* TASK BRIEF
Please give back the lines from the line containing "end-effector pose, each" through the end of the listing below, exactly as written and without pictures.

* INFORMATION SUPPLIED
---------------

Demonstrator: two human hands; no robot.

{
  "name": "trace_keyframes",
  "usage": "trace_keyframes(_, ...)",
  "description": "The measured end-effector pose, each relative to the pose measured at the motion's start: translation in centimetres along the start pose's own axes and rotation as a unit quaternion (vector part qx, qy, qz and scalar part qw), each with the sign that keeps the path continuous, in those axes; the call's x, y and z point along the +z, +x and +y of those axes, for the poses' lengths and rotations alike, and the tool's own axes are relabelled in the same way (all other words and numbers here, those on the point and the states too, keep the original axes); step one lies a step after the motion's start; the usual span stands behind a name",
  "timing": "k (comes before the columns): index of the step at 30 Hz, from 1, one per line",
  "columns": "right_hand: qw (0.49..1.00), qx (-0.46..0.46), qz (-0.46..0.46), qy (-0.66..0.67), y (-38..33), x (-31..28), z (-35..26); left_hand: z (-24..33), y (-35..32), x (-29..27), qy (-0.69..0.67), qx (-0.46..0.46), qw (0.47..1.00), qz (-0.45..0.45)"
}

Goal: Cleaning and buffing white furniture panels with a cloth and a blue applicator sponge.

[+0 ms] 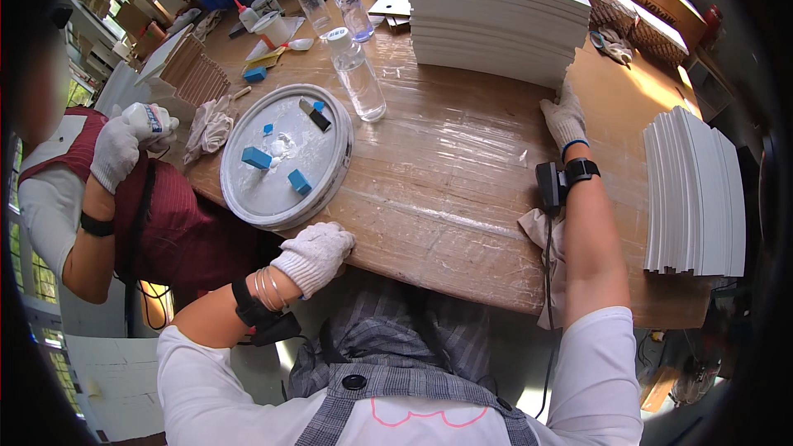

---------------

* ANSWER AREA
  "description": "The measured end-effector pose, each relative to the pose measured at the motion's start: translation in centimetres along the start pose's own axes and rotation as a unit quaternion (vector part qx, qy, qz and scalar part qw), each with the sign that keeps the path continuous, in those axes; the call's x, y and z point along the +z, +x and +y of those axes, for the poses' lengths and rotations alike, and the tool's own axes are relabelled in the same way (all other words and numbers here, those on the point and the states too, keep the original axes); step one lies a step after the motion's start; the usual span stands behind a name",
  "timing": "k (comes before the columns): index of the step at 30 Hz, from 1, one per line",
  "columns": "right_hand: qw (0.49..1.00), qx (-0.46..0.46), qz (-0.46..0.46), qy (-0.66..0.67), y (-38..33), x (-31..28), z (-35..26); left_hand: z (-24..33), y (-35..32), x (-29..27), qy (-0.69..0.67), qx (-0.46..0.46), qw (0.47..1.00), qz (-0.45..0.45)"
}

Goal: Cleaning and buffing white furniture panels with a cloth and a blue applicator sponge.

[+0 ms] 

Nothing else is left to add to this answer.